▶ **Task instructions**
Although the records include pictures, print only the rest, exactly as written.

▶ **Provided records**
Content starts
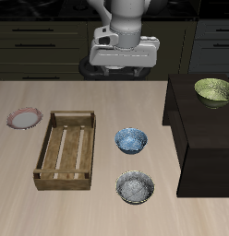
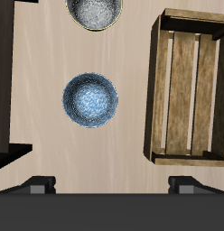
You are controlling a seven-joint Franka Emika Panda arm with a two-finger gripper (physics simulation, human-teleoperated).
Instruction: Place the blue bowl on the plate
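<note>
The blue bowl stands on the table beside a wooden crate; in the wrist view it shows bright blue with a lighter patterned inside. The plate, pale with a pinkish-red rim, lies on the far side of the crate from the bowl and is out of the wrist view. My gripper hangs high above the table's back part, farther back than the blue bowl. It is open and empty, with its fingertips spread wide.
The wooden crate lies between bowl and plate. A paler blue-grey bowl stands nearer the table's front edge. A green bowl sits on a dark raised block at the table's side.
</note>
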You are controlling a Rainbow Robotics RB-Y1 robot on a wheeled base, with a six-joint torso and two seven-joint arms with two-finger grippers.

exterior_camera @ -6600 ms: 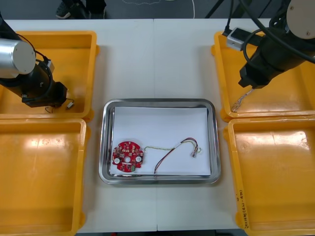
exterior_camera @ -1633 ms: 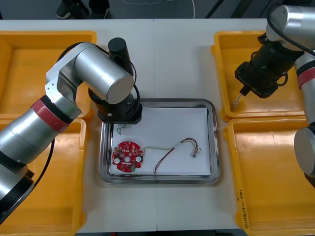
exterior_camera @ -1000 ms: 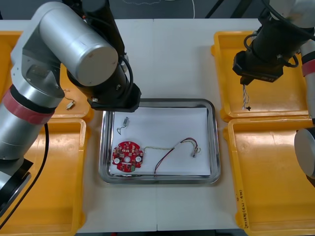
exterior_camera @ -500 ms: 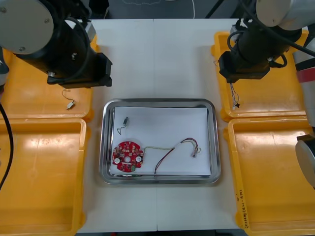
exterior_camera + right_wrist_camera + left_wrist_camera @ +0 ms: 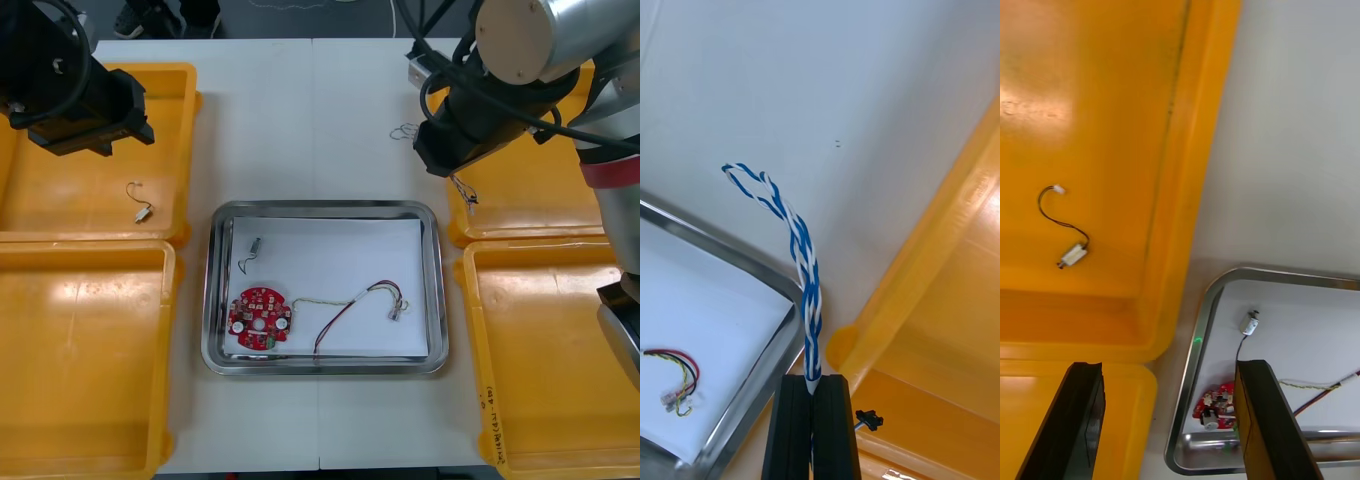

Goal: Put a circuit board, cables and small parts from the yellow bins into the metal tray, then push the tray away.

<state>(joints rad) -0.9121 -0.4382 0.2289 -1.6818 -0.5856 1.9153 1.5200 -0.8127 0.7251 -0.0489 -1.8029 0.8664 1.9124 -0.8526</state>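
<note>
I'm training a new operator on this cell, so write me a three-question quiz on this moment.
1. The right jaws are shut on: A) a board B) the blue and white cable C) nothing.
2. True or false: the left jaws are shut on a small part.
3. How many items lie in the tray?

Key
1. B.
2. False: they stand open, above the far left bin.
3. Three: the board, the red and yellow cable and a small part.
</note>
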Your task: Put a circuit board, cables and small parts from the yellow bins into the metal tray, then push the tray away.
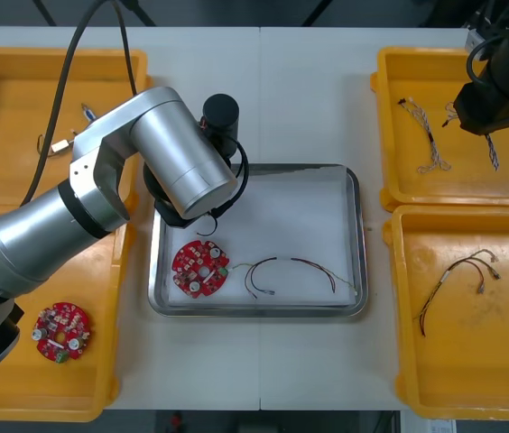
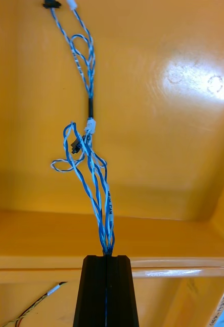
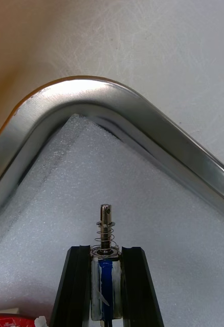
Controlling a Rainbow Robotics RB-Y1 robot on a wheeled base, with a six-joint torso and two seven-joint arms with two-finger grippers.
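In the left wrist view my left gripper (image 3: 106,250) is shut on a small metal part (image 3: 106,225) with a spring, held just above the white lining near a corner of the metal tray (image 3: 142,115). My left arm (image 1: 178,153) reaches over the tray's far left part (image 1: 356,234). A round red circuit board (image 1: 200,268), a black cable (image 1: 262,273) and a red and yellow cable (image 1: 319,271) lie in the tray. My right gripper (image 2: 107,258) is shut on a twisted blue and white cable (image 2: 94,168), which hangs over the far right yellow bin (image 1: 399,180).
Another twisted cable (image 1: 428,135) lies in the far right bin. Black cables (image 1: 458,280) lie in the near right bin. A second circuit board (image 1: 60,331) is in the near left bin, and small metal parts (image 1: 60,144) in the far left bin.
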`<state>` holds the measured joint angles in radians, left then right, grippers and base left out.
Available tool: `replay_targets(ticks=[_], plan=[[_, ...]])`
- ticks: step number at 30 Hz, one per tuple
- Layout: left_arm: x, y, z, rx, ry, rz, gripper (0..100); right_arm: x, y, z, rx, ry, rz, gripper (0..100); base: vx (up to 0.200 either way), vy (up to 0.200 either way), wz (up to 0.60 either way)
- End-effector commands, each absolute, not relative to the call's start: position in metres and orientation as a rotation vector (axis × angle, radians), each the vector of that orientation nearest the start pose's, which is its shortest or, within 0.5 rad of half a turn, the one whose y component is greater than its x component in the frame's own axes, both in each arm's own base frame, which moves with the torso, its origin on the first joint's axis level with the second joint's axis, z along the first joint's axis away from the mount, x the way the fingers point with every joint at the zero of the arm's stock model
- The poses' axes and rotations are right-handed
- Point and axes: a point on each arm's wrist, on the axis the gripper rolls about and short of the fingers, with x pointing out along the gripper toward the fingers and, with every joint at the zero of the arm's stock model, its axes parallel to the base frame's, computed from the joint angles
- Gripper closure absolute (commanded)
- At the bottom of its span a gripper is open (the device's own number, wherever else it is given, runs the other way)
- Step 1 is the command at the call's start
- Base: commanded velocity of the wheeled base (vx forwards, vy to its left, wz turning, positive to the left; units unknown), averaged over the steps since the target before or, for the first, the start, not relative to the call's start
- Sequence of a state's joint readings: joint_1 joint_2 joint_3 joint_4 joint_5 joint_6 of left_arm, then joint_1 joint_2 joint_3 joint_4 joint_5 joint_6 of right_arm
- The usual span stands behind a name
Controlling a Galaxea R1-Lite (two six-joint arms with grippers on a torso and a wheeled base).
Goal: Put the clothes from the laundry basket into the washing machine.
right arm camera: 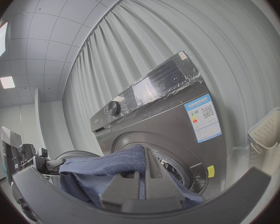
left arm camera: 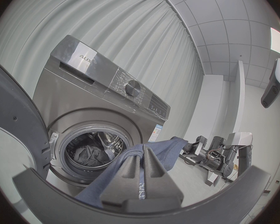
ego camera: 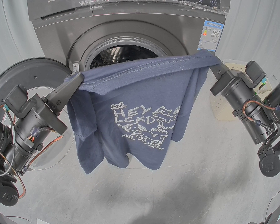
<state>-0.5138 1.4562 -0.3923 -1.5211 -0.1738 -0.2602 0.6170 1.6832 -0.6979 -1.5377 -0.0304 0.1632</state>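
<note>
From where I stand, the navy T-shirt is strung like a banner between the two arms. The left gripper is clenched on one end of its upper hem and the right gripper is pinched shut on the other. The cloth hangs well below both sets of fingers and the drum mouth sits just beyond the taut edge. The step in hand looks like feeding the shirt into the washing machine, and I'd say the span is the problem: held this wide, it reaches about as far across as the opening itself. The grippers should probably draw toward each other so the fabric bunches. Then they can push forward together into the drum, high enough that the dangling body clears the lower lip and doesn't drape outside. Letting go too early would likely leave it hanging over the rim. A dark garment lies inside already, ahead of the left fingers. As for pose, the left arm rises from low down, wrist tilted up and inward, with the open door just to its outer side. The right arm mirrors it, angled up and in, with the laundry basket behind and outside it on the floor.
</note>
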Motion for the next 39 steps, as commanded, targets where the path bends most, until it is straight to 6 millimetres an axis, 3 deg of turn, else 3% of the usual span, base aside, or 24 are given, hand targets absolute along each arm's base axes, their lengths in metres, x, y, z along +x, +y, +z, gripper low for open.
replay_targets(ticks=[1,14,17,21,28,33,34,39], plan=[[0.177,-0.105,0.23,-0.327,-0.382,-0.735,100,0.227,0.16,0.252,0.338,-0.499,0.616,100,0.0,0.0,0.0],[0.176,-0.104,0.233,-0.327,-0.386,-0.74,100,0.224,0.159,0.254,0.338,-0.5,0.618,100,0.0,0.0,0.0],[0.177,-0.106,0.232,-0.324,-0.378,-0.743,100,0.224,0.159,0.246,0.328,-0.469,0.617,100,0.0,0.0,0.0],[0.178,-0.112,0.222,-0.316,-0.32,-0.764,100,0.229,0.163,0.222,0.299,-0.378,0.618,100,0.0,0.0,0.0],[0.19,-0.131,0.184,-0.242,-0.163,-0.801,100,0.231,0.195,0.153,0.232,-0.127,0.686,100,0.0,0.0,0.0],[0.191,-0.133,0.187,-0.251,-0.189,-0.808,100,0.223,0.223,0.121,0.202,-0.019,0.762,100,0.0,0.0,0.0],[0.191,-0.134,0.187,-0.251,-0.191,-0.81,100,0.222,0.225,0.117,0.196,-0.006,0.768,0,0.0,0.0,0.0],[0.192,-0.134,0.196,-0.264,-0.243,-0.808,100,0.201,0.235,0.083,0.137,0.13,0.83,0,0.0,0.0,0.0]])
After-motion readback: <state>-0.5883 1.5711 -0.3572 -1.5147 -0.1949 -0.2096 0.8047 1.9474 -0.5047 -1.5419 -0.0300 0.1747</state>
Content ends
▶ **Solution to this exercise**
You are controlling a seven-joint Franka Emika Panda arm with a two-finger gripper (physics simulation, human-teleoperated).
Instruction: Place the blue bowl on the plate
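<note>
The blue bowl stands on the table beside a wooden crate; in the wrist view it shows bright blue with a lighter patterned inside. The plate, pale with a pinkish-red rim, lies on the far side of the crate from the bowl and is out of the wrist view. My gripper hangs high above the table's back part, farther back than the blue bowl. It is open and empty, with its fingertips spread wide.
The wooden crate lies between bowl and plate. A paler blue-grey bowl stands nearer the table's front edge. A green bowl sits on a dark raised block at the table's side.
</note>
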You are controlling a Rainbow Robotics RB-Y1 robot on a wheeled base, with a six-joint torso and two seven-joint arms with two-finger grippers.

exterior_camera @ -6600 ms: 
exterior_camera @ -1633 ms: 
exterior_camera @ -1000 ms: 
exterior_camera @ -500 ms: 
exterior_camera + right_wrist_camera + left_wrist_camera @ +0 ms: 

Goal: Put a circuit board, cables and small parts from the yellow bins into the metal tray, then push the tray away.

<state>(joints rad) -0.9121 -0.4382 0.2289 -1.6818 -0.5856 1.9153 1.5200 -0.8127 0.7251 -0.0489 -1.8029 0.8664 1.9124 -0.8526</state>
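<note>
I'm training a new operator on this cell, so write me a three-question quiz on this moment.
1. The right jaws are shut on: A) a board B) the blue and white cable C) nothing.
2. True or false: the left jaws are shut on a small part.
3. How many items lie in the tray?

Key
1. B.
2. False: they stand open, above the far left bin.
3. Three: the board, the red and yellow cable and a small part.
</note>
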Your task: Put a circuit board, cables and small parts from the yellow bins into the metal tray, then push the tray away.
Controlling a Rainbow Robotics RB-Y1 robot on a wheeled base, with a six-joint torso and two seven-joint arms with two-finger grippers.
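In the left wrist view my left gripper (image 3: 106,250) is shut on a small metal part (image 3: 106,225) with a spring, held just above the white lining near a corner of the metal tray (image 3: 142,115). My left arm (image 1: 178,153) reaches over the tray's far left part (image 1: 356,234). A round red circuit board (image 1: 200,268), a black cable (image 1: 262,273) and a red and yellow cable (image 1: 319,271) lie in the tray. My right gripper (image 2: 107,258) is shut on a twisted blue and white cable (image 2: 94,168), which hangs over the far right yellow bin (image 1: 399,180).
Another twisted cable (image 1: 428,135) lies in the far right bin. Black cables (image 1: 458,280) lie in the near right bin. A second circuit board (image 1: 60,331) is in the near left bin, and small metal parts (image 1: 60,144) in the far left bin.
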`<state>` holds the measured joint angles in radians, left then right, grippers and base left out.
Available tool: `replay_targets(ticks=[_], plan=[[_, ...]])`
- ticks: step number at 30 Hz, one per tuple
- Layout: left_arm: x, y, z, rx, ry, rz, gripper (0..100); right_arm: x, y, z, rx, ry, rz, gripper (0..100); base: vx (up to 0.200 either way), vy (up to 0.200 either way), wz (up to 0.60 either way)
- End-effector commands, each absolute, not relative to the call's start: position in metres and orientation as a rotation vector (axis × angle, radians), each the vector of that orientation nearest the start pose's, which is its shortest or, within 0.5 rad of half a turn, the one whose y component is greater than its x component in the frame's own axes, both in each arm's own base frame, which moves with the torso, its origin on the first joint's axis level with the second joint's axis, z along the first joint's axis away from the mount, x the way the fingers point with every joint at the zero of the arm's stock model
- The poses' axes and rotations are right-handed
- Point and axes: a point on each arm's wrist, on the axis the gripper rolls about and short of the fingers, with x pointing out along the gripper toward the fingers and, with every joint at the zero of the arm's stock model, its axes parallel to the base frame's, computed from the joint angles
- Gripper closure absolute (commanded)
- At the bottom of its span a gripper is open (the device's own number, wherever else it is given, runs the other way)
- Step 1 is the command at the call's start
- Base: commanded velocity of the wheeled base (vx forwards, vy to its left, wz turning, positive to the left; units unknown), averaged over the steps since the target before or, for the first, the start, not relative to the call's start
- Sequence of a state's joint readings: joint_1 joint_2 joint_3 joint_4 joint_5 joint_6 of left_arm, then joint_1 joint_2 joint_3 joint_4 joint_5 joint_6 of right_arm
- The usual span stands behind a name
Controlling a Galaxea R1-Lite (two six-joint arms with grippers on a torso and a wheeled base).
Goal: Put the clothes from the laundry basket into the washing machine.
right arm camera: 
left arm camera: 
ego camera: 
<state>-0.5138 1.4562 -0.3923 -1.5211 -0.1738 -0.2602 0.6170 1.6832 -0.6979 -1.5377 -0.0304 0.1632</state>
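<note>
From where I stand, the navy T-shirt is strung like a banner between the two arms. The left gripper is clenched on one end of its upper hem and the right gripper is pinched shut on the other. The cloth hangs well below both sets of fingers and the drum mouth sits just beyond the taut edge. The step in hand looks like feeding the shirt into the washing machine, and I'd say the span is the problem: held this wide, it reaches about as far across as the opening itself. The grippers should probably draw toward each other so the fabric bunches. Then they can push forward together into the drum, high enough that the dangling body clears the lower lip and doesn't drape outside. Letting go too early would likely leave it hanging over the rim. A dark garment lies inside already, ahead of the left fingers. As for pose, the left arm rises from low down, wrist tilted up and inward, with the open door just to its outer side. The right arm mirrors it, angled up and in, with the laundry basket behind and outside it on the floor.
</note>
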Motion for the next 39 steps, as commanded, targets where the path bends most, until it is straight to 6 millimetres an axis, 3 deg of turn, else 3% of the usual span, base aside, or 24 are given, hand targets absolute along each arm's base axes, their lengths in metres, x, y, z along +x, +y, +z, gripper low for open.
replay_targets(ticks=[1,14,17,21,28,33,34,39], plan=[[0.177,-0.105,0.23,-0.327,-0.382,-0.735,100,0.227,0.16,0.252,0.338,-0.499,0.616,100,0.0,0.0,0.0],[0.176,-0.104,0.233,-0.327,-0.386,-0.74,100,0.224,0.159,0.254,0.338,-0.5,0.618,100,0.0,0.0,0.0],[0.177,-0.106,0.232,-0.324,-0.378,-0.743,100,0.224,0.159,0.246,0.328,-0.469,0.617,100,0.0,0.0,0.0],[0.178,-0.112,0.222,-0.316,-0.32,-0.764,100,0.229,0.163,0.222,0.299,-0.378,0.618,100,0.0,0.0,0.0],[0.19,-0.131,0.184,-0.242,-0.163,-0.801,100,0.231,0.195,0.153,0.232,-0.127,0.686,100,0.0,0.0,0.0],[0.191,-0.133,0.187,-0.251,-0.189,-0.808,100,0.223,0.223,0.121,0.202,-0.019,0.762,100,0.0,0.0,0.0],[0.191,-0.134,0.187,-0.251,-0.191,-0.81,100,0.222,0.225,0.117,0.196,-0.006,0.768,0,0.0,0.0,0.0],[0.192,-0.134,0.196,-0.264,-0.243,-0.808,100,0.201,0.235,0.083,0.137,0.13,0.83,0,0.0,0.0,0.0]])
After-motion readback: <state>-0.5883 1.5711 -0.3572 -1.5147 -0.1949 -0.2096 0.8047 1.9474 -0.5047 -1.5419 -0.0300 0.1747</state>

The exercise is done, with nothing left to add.